Warum es eine Bedrohung ist, wenn du nichts tust
Das klassische Wertversprechen auf Entry Level, also ein:e intelligente:r Absolvent:in, der:die Daten sammeln, ein Modell bauen und daraus schneller als alle anderen saubere Slides erstellen kann, entspricht genau dem Profil, dessen Aufgaben KI am besten komprimieren kann. Diese Arbeit ist strukturiert, umfangreich und dokumentenlastig. Wenn dein gesamter Pitch gegenüber einer Beratung darin besteht, dass du gewissenhaft bist und guten Output produzierst, konkurrierst du direkt mit einem Tool, das die Beratung bereits besitzt.

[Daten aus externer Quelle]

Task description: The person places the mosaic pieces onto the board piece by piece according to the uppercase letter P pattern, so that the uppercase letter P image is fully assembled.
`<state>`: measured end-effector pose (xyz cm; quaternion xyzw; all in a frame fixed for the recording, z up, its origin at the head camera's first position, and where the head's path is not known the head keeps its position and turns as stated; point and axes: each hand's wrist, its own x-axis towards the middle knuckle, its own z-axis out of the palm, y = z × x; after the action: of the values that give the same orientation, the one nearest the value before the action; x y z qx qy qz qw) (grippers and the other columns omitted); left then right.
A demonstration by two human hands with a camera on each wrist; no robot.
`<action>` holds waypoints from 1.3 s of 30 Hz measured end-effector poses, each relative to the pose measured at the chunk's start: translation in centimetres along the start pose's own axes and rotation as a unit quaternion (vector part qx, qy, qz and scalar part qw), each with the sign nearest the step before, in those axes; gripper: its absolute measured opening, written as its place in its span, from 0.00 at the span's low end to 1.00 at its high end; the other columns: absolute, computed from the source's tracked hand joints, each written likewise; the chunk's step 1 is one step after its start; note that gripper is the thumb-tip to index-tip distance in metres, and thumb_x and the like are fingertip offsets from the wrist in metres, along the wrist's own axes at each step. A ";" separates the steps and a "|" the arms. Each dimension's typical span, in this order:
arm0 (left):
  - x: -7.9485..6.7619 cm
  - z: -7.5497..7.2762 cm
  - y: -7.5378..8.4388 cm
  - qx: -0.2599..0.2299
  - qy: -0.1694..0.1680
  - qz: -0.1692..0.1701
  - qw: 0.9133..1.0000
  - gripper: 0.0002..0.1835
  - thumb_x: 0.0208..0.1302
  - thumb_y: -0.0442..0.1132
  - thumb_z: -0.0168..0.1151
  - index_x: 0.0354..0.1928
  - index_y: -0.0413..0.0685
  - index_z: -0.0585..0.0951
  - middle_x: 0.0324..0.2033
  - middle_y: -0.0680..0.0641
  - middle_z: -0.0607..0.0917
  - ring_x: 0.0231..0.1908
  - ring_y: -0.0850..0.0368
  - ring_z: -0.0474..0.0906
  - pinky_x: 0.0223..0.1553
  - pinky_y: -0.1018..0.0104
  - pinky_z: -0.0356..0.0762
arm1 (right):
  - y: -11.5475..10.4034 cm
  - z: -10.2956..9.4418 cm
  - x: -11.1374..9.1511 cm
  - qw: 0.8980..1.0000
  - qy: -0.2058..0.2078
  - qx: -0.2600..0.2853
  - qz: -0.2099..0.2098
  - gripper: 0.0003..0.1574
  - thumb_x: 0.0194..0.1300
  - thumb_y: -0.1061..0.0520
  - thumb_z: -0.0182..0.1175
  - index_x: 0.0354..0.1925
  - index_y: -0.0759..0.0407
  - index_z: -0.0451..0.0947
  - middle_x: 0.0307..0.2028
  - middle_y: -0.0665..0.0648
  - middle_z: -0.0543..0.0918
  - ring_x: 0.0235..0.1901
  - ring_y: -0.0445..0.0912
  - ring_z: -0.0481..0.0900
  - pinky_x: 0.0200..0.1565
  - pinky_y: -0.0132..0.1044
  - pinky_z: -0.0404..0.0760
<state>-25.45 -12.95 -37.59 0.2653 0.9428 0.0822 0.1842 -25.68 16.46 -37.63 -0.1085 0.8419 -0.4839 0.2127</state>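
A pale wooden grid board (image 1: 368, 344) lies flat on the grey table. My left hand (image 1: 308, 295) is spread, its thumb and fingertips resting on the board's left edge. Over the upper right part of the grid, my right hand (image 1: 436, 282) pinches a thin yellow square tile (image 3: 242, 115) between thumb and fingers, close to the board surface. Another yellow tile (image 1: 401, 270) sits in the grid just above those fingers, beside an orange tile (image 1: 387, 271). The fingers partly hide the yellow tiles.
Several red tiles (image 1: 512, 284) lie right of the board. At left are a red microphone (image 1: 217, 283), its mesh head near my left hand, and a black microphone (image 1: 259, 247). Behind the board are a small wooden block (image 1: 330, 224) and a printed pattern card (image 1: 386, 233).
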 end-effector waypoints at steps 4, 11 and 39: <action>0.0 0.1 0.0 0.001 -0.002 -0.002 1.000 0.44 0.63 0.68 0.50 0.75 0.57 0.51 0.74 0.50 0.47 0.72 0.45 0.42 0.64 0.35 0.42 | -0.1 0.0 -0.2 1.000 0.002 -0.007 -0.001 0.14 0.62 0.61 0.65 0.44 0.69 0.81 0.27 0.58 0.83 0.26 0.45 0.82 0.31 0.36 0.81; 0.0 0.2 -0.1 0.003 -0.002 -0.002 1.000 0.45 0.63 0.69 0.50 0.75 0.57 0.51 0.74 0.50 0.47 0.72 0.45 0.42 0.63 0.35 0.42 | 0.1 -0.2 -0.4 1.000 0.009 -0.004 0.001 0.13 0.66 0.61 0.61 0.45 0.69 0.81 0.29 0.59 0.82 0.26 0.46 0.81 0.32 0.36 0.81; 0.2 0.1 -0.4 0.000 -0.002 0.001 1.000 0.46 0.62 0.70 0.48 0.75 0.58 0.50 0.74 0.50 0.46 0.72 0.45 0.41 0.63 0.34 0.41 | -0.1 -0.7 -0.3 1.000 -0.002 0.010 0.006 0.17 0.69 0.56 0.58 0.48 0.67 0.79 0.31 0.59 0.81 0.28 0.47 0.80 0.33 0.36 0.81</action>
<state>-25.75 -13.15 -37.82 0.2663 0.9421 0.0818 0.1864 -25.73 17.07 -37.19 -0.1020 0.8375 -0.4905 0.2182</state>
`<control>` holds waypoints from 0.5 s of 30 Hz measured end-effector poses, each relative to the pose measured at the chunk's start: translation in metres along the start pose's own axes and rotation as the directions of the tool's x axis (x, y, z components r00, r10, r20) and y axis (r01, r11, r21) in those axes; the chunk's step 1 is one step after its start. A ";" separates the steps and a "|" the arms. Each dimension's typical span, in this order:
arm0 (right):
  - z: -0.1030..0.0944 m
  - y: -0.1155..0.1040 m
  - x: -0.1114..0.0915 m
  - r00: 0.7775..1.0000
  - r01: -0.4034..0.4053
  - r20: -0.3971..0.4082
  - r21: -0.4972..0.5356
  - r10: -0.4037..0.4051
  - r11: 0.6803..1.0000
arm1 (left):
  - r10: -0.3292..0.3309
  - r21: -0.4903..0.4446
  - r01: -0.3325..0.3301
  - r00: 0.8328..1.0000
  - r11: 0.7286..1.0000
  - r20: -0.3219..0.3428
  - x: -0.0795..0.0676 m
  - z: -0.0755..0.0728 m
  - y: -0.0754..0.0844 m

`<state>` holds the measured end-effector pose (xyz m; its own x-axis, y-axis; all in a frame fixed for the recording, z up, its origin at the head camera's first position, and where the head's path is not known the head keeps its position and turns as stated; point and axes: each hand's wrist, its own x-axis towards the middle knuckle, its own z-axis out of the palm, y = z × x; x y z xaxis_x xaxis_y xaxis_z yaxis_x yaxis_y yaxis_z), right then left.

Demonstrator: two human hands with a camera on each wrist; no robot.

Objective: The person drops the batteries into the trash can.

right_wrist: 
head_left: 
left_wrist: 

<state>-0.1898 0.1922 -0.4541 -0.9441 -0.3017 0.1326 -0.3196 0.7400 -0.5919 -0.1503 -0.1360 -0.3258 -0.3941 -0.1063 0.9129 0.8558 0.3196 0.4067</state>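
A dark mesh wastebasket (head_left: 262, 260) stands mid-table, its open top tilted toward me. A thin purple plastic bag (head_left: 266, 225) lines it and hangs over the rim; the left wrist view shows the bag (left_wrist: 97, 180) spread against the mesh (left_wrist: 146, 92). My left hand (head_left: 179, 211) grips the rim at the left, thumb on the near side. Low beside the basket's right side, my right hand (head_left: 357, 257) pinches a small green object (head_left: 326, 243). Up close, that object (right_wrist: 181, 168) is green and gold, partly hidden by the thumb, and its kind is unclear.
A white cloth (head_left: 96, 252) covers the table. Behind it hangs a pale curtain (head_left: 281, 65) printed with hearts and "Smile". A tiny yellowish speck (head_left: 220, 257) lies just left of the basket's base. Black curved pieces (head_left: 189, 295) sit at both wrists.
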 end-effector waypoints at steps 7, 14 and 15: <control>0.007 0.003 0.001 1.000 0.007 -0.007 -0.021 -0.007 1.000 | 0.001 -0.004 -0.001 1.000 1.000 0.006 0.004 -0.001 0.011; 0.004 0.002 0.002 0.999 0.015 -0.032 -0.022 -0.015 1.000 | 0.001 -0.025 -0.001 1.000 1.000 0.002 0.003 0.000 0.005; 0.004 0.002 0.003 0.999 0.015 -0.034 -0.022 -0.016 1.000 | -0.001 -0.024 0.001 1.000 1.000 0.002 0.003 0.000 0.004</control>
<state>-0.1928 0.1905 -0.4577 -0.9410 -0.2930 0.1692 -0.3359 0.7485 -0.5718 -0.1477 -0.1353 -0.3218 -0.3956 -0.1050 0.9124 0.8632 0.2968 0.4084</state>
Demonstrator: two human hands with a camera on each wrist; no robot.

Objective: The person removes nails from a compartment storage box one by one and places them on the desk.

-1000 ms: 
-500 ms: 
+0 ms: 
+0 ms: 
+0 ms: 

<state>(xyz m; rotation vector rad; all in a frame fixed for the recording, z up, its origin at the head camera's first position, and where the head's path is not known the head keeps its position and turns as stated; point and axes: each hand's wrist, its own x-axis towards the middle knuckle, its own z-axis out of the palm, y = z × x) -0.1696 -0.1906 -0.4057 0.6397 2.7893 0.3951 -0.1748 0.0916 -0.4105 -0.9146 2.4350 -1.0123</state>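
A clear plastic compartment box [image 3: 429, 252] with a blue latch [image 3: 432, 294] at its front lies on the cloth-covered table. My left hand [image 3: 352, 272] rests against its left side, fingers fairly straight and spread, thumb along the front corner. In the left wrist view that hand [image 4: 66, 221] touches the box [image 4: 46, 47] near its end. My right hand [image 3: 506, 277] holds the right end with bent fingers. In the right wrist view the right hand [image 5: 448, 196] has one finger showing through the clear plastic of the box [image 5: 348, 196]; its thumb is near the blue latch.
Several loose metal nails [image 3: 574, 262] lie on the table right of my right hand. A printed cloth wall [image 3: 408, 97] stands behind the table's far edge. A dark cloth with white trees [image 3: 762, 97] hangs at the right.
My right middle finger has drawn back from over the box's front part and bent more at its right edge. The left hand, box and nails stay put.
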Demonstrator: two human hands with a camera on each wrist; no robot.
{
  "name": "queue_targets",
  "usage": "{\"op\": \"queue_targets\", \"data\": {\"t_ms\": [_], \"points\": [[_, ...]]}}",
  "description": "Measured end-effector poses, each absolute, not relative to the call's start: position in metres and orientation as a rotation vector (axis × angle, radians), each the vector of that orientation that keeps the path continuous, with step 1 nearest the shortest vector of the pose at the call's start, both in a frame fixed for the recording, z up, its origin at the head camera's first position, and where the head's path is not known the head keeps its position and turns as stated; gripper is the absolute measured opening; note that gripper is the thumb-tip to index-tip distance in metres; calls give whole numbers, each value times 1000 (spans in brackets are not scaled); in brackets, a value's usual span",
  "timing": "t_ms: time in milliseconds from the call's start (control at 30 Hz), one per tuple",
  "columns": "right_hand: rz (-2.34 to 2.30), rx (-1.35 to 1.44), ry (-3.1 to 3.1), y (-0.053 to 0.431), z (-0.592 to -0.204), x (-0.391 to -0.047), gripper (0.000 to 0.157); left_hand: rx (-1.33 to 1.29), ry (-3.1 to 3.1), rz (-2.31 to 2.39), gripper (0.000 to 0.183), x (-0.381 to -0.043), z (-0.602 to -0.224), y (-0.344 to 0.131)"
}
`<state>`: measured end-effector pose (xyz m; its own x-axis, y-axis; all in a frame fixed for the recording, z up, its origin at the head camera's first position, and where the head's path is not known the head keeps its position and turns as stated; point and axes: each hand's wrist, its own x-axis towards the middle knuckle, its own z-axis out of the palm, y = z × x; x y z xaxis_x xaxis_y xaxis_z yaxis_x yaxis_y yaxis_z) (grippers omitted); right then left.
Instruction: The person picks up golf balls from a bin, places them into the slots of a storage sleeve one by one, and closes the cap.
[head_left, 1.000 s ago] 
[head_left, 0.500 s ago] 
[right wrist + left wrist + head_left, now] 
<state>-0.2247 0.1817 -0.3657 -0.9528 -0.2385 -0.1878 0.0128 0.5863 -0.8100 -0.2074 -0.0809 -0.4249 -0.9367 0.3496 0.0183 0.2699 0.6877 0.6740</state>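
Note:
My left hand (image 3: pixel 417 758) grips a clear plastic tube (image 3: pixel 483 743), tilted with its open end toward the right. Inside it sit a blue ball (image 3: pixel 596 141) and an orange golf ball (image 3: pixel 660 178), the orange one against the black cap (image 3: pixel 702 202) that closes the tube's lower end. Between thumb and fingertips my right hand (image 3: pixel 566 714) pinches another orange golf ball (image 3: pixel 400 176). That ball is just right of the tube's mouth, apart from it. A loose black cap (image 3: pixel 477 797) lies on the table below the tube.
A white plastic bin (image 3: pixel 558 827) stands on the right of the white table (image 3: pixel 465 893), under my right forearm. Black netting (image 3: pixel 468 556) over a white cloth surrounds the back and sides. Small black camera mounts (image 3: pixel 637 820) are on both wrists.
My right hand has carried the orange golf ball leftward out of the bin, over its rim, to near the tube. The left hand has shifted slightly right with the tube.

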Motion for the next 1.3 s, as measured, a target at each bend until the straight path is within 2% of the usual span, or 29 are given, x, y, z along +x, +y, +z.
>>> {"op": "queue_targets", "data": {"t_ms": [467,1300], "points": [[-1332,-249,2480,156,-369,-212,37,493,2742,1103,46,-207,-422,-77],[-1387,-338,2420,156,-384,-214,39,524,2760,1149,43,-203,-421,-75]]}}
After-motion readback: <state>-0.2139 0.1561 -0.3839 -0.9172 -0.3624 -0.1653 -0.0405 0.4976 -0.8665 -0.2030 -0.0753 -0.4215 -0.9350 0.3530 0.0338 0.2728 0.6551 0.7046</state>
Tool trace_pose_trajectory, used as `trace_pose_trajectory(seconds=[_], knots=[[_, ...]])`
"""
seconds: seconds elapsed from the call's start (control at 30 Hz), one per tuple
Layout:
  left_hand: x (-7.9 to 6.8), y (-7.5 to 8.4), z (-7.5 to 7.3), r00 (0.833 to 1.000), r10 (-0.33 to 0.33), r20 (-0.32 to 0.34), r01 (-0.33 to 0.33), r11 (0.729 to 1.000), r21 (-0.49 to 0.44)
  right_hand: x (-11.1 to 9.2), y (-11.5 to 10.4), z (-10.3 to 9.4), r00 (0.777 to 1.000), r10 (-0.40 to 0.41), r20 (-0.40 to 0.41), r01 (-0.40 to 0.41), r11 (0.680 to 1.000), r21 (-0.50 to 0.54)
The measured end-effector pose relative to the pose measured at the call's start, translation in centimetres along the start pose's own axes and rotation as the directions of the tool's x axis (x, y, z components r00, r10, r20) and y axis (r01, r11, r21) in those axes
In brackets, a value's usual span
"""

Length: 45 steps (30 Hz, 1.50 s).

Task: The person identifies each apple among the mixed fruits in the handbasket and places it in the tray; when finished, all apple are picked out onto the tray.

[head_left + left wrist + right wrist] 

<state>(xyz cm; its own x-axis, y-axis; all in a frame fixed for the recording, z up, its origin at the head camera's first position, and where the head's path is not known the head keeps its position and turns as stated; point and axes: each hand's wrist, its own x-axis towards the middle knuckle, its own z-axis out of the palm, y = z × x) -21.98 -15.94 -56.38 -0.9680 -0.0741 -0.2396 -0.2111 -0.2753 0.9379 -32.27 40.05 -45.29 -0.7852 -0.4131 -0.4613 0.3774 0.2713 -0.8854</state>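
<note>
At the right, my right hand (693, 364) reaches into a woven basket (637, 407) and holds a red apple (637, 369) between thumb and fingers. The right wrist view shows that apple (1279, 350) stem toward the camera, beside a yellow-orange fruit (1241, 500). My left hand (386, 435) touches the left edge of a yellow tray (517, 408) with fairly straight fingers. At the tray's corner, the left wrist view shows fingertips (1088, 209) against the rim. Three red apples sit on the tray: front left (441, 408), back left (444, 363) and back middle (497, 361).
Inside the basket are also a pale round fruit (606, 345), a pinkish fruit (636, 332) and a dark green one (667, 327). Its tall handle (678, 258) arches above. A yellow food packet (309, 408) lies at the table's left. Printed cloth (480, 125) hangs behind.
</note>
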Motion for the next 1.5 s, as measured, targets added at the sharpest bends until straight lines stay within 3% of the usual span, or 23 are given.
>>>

Das ist nicht hypothetisch. Es passiert bereits in den Market-Research- und Knowledge Units innerhalb der MBBs. Ihr Beitrag war typischerweise enger gefasst als der eines guten Junior Consultants: größtenteils Informationen finden und aufbereiten, mit weniger Problem Solving darüber hinaus. Genau diese Aufgabe erledigt KI heute in einem Bruchteil der Zeit, weshalb diese Funktionen den Druck zuerst spüren. Die Lektion für angehende Consultants ist eindeutig: Wenn dein Mehrwert darin besteht, Informationen zu finden und zu organisieren, erledigt die Maschine das bereits schneller.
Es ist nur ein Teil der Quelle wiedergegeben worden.